Sa, 18. November 2017

Vor Japaner Ito

14.02.2014 20:04

Michael Hayböck auch Bester der Großschanzen-Quali

Mit einem Satz auf 131 Meter hat Michael Hayböck wie schon auf der Normalschanze auch auf dem großen Bakken in Krasnaja Poljana die Qualifikation für den olympischen Skisprung-Bewerb für sich entschieden. Der Oberösterreicher gewann vor dem Japaner Daiki Ito (130,5 m). Klar qualifiziert hat sich auch Thomas Morgenstern als Sechster (128,0) mit seinem bisher weitesten Sprung.

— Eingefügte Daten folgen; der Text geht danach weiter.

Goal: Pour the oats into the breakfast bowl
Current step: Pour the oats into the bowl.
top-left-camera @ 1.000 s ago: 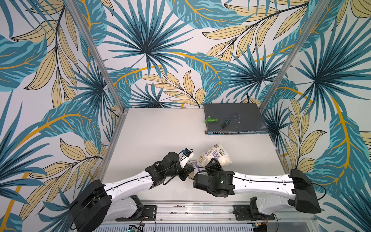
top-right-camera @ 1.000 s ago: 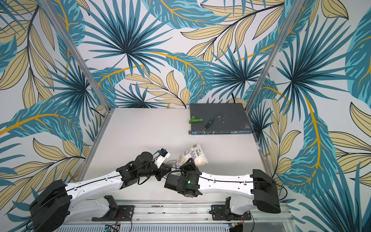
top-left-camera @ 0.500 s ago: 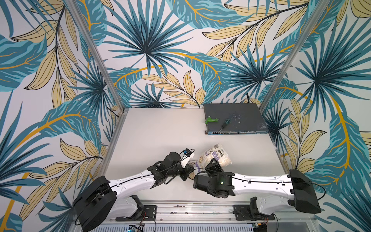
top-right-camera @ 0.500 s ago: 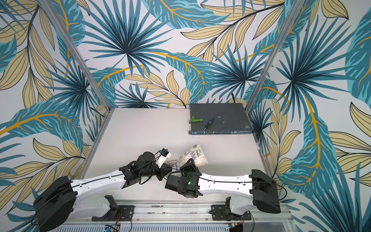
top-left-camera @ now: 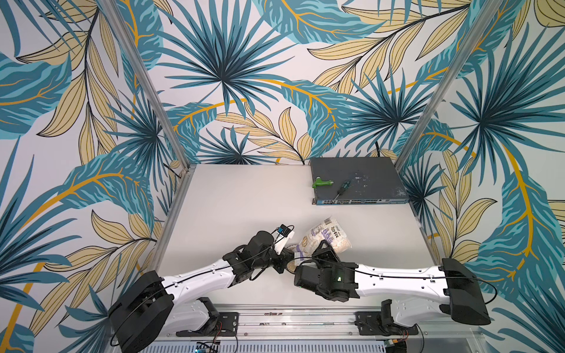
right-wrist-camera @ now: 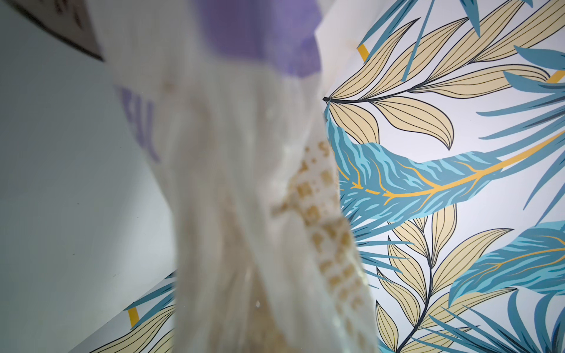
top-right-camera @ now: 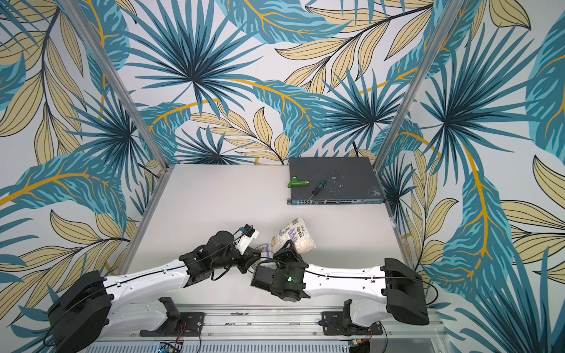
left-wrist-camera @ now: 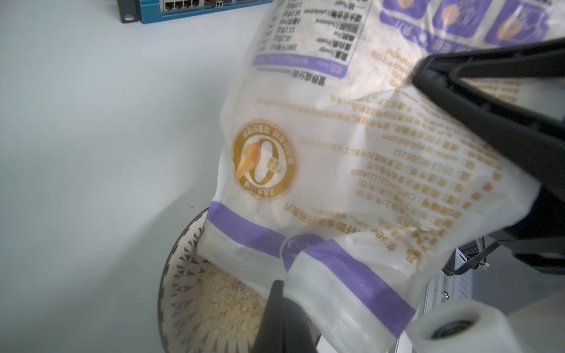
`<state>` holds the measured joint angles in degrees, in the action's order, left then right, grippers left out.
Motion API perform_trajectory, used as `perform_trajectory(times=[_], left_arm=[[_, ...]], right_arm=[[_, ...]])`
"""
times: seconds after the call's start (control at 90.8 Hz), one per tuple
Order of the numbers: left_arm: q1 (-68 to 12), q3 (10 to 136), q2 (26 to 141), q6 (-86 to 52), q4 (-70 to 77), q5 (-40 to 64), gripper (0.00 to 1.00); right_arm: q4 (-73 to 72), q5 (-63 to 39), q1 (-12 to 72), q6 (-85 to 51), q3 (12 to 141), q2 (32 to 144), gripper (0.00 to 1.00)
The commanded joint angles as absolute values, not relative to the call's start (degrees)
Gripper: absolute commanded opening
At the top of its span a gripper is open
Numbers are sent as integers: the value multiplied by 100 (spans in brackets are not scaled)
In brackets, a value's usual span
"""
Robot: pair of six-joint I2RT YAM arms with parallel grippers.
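Pale grey tabletop (top-left-camera: 244,207) below: my right gripper (top-left-camera: 321,248) clamps the clear crinkly purple-labelled plastic bag of oats (top-left-camera: 328,237) mid-body; my left gripper (top-left-camera: 286,259) pinches its mouth just above the small round white lattice-patterned bowl (left-wrist-camera: 180,275), pale flakes (left-wrist-camera: 226,302) inside.

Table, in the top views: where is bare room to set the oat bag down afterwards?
Free: the wide table stretch left of the network switch, along the back; also the strip between the switch and the oat bag. Crowded: front centre, where left hand, right hand, bag and breakfast bowl meet.
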<state>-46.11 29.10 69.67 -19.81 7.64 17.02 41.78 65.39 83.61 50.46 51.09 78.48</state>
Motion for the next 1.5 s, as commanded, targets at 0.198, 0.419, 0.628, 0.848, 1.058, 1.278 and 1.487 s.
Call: perform_trajectory(times=[0.198,0.419,0.628,0.848,1.058,1.278,1.487], left_arm=[[-4526,2693,6952,-2170,821,1154,0],[-4519,2731,7136,-2166,837,1204,0],[-4520,2731,7192,-2147,844,1221,0],[-4524,2798,7335,-2162,878,1287,0],[-4521,2782,7125,-2139,770,1131,0],[-4524,2777,6874,-2085,633,1018,0],[-4523,2777,6874,-2131,683,954,0]], right_arm=[[4281,7391,8458,5176,5093,7398,0],[4201,7405,8472,5259,5159,7450,0],[4262,7418,8498,5248,5333,7498,0],[4272,7401,8532,5284,5544,7642,0],[4331,7378,8550,5203,5379,7588,0],[4350,7333,8550,5117,4936,7358,0],[4505,7302,8551,5014,4748,7144,0]])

Mit von der Partie sind natürlich auch die vorqualifizierten ÖSV-Adler: Gregor Schlierenzauer, der nach einem Experiment nur bei 124,5 Metern landete, und Tourneesieger Thomas Diethart (131). Die zweite Olympia-Entscheidung der Skispringer geht am Samstag (18.30 Uhr) in Szene. Nicht am Quali-Start war nach einem 136-Meter-Probesprung der bärenstarke Normalschanzen-Olympiasieger Kamil Stoch (Polen).

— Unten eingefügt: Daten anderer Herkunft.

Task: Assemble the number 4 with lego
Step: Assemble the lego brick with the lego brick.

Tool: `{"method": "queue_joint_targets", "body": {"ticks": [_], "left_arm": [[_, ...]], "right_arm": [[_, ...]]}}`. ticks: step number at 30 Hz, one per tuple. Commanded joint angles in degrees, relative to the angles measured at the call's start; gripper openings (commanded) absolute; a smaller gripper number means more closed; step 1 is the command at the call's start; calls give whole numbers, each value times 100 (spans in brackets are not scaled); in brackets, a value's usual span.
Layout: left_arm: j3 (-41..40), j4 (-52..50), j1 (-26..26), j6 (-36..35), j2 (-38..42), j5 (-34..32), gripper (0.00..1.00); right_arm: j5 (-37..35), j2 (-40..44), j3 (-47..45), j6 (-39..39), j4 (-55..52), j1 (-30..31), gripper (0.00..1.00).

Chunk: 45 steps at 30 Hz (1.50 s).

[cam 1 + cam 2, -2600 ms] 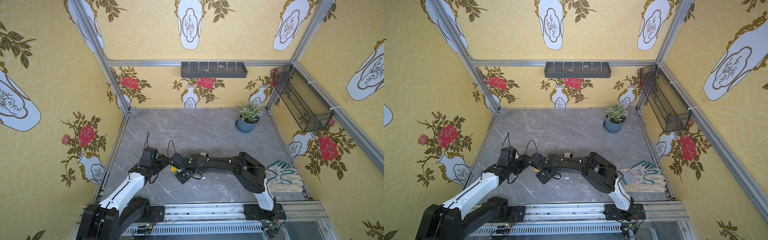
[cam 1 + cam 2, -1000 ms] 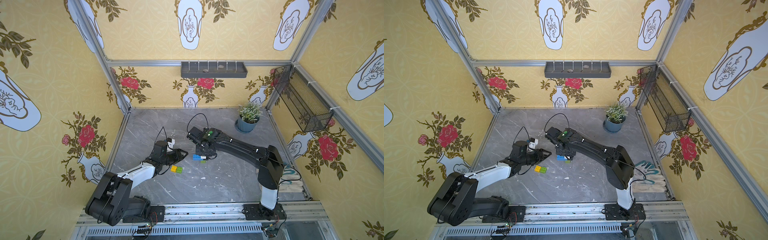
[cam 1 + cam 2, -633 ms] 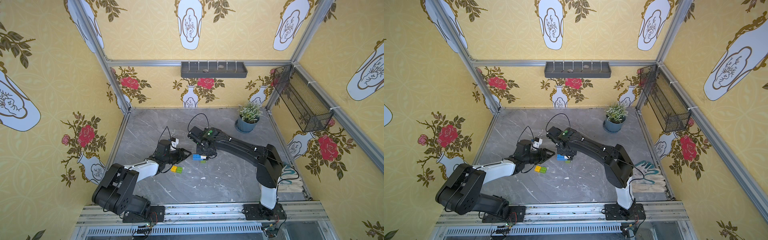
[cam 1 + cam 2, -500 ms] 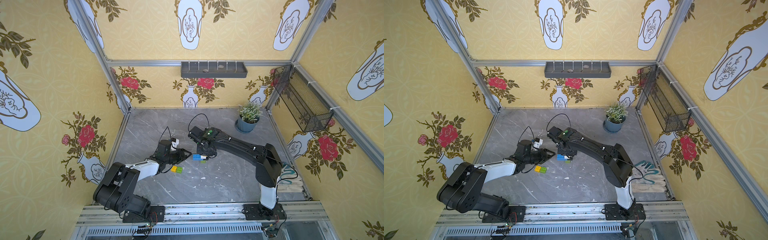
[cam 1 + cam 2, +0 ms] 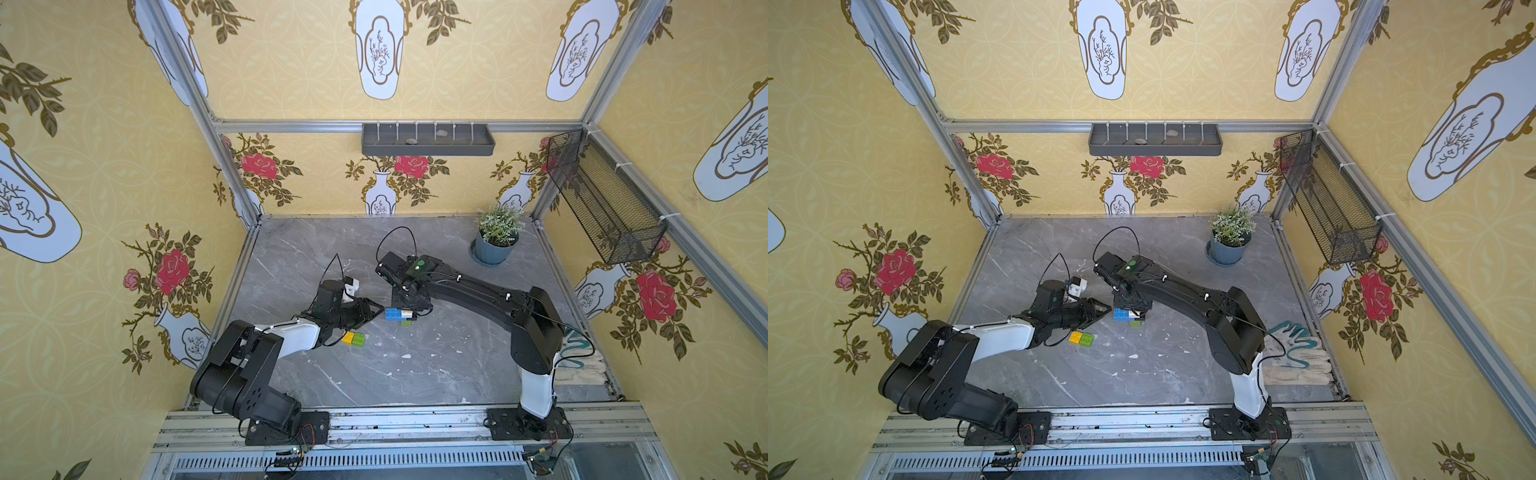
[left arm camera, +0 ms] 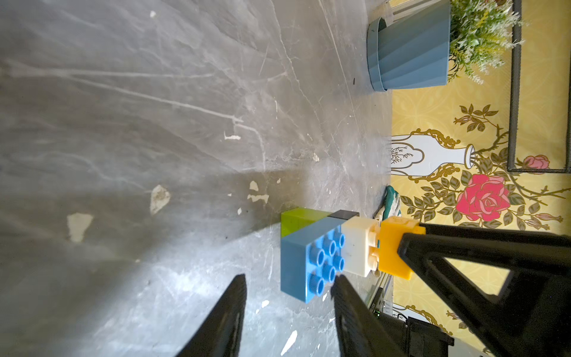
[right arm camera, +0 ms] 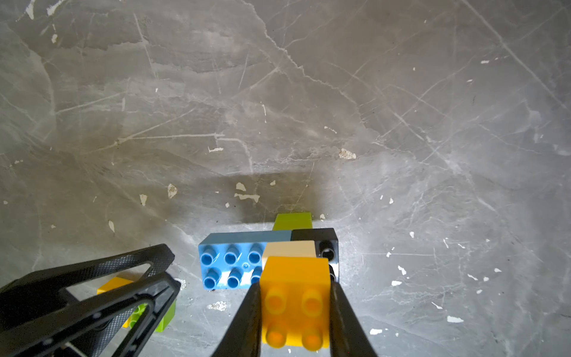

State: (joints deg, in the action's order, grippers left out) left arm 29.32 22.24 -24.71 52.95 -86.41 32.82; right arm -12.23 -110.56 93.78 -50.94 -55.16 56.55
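- My right gripper [image 7: 295, 290] is clamped on a yellow brick [image 7: 293, 272], one jaw on each side, and holds it on top of the white brick [image 7: 289, 248].
- White studs show between those two in the left wrist view, so I judge the yellow brick is not pressed home yet.
- The number 4 [image 5: 400, 314] sits near the middle of the desk [image 5: 415, 374]. The blue brick [image 7: 231, 262] has the lime green brick [image 7: 292, 221] and black brick [image 7: 321, 236] attached at the white brick's end.
- My left gripper [image 6: 289, 281] is half open and empty, with its tips just beside the blue brick's free end. I cannot tell if they touch it.
- A loose yellow and green pair [image 5: 353, 338] lies nearby, toward the desk's front edge. I reckon it goes on afterwards.
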Motion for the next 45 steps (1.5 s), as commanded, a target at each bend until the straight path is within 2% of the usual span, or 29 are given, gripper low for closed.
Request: {"method": "queue_joint_targets", "body": {"ticks": [1, 45], "left_arm": [[13, 123, 3, -37, -42, 13, 48], [84, 118, 8, -48, -174, 21, 47]], "right_arm": [[28, -29, -9, 52, 68, 7, 20], [-157, 92, -156, 24, 106, 93, 19]]}}
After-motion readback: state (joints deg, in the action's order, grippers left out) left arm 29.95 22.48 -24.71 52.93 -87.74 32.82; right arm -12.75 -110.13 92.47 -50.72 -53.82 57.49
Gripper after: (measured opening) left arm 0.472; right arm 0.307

Hayböck: "Versuche das Zeug, das ich drauf habe, abzurufen"
Hayböck, der auf dem kleinen Bakken - als Dominator bis zum Wettbewerb - Fünfter geworden war, ist nun guter Dinge. "Ja, das war jetzt schon der beste Sprung auf dieser Schanze. Wir haben noch ein bisschen was herumgedoktert, geschaut, dass in der Hocke wieder alles passt", sagte er. Der Oberösterreicher will jetzt möglichst wenig am Setup ändern. "Das sollen die anderen probieren, dass sie noch irgendwo Reserven lockern und sich ein wenig verkopfen. Ich versuche das Zeug, das ich drauf habe, abzurufen."

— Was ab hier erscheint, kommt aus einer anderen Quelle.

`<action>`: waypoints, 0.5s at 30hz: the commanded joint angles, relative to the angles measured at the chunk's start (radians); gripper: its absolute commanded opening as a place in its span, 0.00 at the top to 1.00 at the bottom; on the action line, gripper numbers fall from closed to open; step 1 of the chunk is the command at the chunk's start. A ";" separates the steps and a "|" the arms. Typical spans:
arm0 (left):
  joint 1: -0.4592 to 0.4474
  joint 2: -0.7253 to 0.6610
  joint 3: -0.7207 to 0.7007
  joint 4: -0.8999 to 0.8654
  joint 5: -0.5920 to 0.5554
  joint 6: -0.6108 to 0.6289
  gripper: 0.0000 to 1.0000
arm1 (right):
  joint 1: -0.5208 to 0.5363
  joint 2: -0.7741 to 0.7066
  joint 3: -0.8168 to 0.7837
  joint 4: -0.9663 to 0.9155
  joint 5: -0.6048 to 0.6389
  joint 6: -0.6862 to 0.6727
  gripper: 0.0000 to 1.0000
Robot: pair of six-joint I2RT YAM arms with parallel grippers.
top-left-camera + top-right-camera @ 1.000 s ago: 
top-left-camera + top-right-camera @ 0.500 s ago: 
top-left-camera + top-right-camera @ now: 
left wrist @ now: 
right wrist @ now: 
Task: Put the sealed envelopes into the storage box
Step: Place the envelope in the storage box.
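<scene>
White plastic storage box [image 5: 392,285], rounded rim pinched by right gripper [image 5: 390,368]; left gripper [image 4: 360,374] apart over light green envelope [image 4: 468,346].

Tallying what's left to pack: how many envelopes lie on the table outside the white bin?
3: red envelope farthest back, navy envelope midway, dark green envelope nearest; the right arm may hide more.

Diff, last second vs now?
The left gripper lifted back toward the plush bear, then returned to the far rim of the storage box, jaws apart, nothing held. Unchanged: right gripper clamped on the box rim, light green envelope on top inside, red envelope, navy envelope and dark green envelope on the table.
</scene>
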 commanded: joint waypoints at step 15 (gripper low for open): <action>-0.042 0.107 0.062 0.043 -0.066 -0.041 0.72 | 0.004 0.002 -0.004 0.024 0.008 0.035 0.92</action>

Und er hat wieder ein bisschen mehr Selbstvertrauen geschöpft. "Eine Medaille ist drinnen, wenn alles zusammenpasst, das traue ich mich sagen." Dass er nun als größte ÖSV-Hoffnung gehandelt wird, will Hayböck gar nicht wirklich glauben, weil es seine anderen drei Teamkollegen "genauso draufhaben".

Schlierenzauer: "Das war heute sicherlich ein Schritt zurück"
Der 52-fache Weltcupsieger Gregor Schlierenzauer könnte in etwas mehr als 24 Stunden am Ziel seiner Träume sein, doch der Weg zum ersehnten ersten Einzel-Gold wird hart. "Stimmt, das war heute sicherlich ein Schritt zurück im Vergleich zu gestern. Ich habe vom Setup her ein bisschen was probieren müssen, weil es mich gejuckt hat. Das ist aber ein bisserl in die falsche Richtung gegangen", gestand der 24-jährige Tiroler. Darum wird er am Samstag wieder mit dem anderen Material springen.

Morgenstern: "Habe relativ gute Sachen gespürt"
Für seinen langjährigen Teamkollegen Thomas Morgenstern gab es am Freitag den sechsten Rang, der den Kärntner freute. "Ich habe relativ gute Sachen gespürt beim letzten Sprung. Es sind noch Nuancen, das sind fünf Meter, die noch abgehen." Das Wichtigste für ihn ist aber wohl, dass die Unsicherheit vom ersten Training fast weggeblasen ist. "Das ist bei Weitem nicht mehr vergleichbar mit dem Training von vor zwei Tagen. Im Großen und Ganzen ist es mehr oder weniger weg. Es baut sich immer mehr Sicherheit auf. Zu verlieren habe ich nichts."